In [2]: import qiime2

In [3]: a = qiime2.Artifact.load('./biplot.qza')

In [5]: from skbio import OrdinationResults

In [7]: biplot = a.view(OrdinationResults)

In [8]: feats = biplot.features.copy()

In [9]: import numpy as np

In [10]: origin = np.zeros_like(feats.columns)

In [11]: from scipy.spatial.distance import euclidean

In [12]: feats['importance'] = feats.apply(euclidean, axis=1, args=(origin,))

In [13]: feats.sort_values('importance', inplace=True, ascending=False)

In [17]: feats['importance'][:10]
Out[17]:
fe30ff0f71a38a39cf1717ec2be3a2fc    5.310779
997056ba80681bbbdd5d09aa591eadc0    5.053735
1d2e5f3444ca750c85302ceee2473331    4.063721
4b5eeb300368260019c1fbc7a3c718fc    3.416021
ab4ef4399912b0507d8d1187e874684d    3.359870
3c9c437f27aca05f8db167cd080ff1ec    2.559068
868528ca947bc57b69ffdf83e6b73bae    2.344982
eecc4a4317225eb579540e82ab785716    1.756212
9079bfebcce01d4b5c758067b1208c31    1.710010
e8e6b7fc969005938de8ac7ffb94f17c    1.633364
Name: importance, dtype: float64

The corresponding biplots are below. The features in purples are the features highlighted when calling qiime emperor biplot with the default settings (show the top five most important features) and the features in yellow are the ones added when requesting the 10 most important features.

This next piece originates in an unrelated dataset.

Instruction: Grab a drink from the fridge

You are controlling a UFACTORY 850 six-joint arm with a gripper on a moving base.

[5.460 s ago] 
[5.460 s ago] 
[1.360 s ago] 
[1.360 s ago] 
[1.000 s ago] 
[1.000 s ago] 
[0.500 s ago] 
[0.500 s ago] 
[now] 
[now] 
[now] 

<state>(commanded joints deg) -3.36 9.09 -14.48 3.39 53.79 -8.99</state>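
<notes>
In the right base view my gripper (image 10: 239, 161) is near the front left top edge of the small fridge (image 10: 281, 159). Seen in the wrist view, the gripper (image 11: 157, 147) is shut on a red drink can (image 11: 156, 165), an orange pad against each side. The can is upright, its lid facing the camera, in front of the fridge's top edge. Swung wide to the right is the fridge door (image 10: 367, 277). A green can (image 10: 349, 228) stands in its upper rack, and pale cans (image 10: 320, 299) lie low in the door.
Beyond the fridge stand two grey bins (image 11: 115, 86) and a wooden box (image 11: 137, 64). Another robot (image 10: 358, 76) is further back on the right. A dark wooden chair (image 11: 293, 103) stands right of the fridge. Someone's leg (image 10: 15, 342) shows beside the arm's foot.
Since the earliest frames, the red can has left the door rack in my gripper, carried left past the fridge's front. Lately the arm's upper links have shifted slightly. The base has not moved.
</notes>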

First, when looking at Axis 1 and 2 (Axis 3 is perpendicular to the plane that we're viewing here, so is effectively hidden) notice the purple features are those with the largest importance scores (see the data above). Also notice that feature 1d2e... has one of the largest magnitude vectors.

Now let's look at Axes 1 and 3. Notice that feature 1d2e... now has one of the shorted magnitudes (it's harder to see the label this time unfortunately). This illustrates that the magnitude that we can see in the first two dimensions doesn't reflect the magnitude in all of the dimensions used to compute the importance.

One thing that you can try, to get the magnitudes that you see to line up better with the importances, is to compute PCoA for only two or three axes. You can do this by calling qiime diversity pcoa with the --p-number-of-dimensions parameter set to 2 or 3. Then compute your biplot from that PCoA matrix. If you give this a try, I'll be very interested to hear if that changes your final interpretation of the data - if so, this might be something we want to suggest to users.

system · September 2, 2022, 12:58am

This topic was automatically closed 31 days after the last reply. New replies are no longer allowed.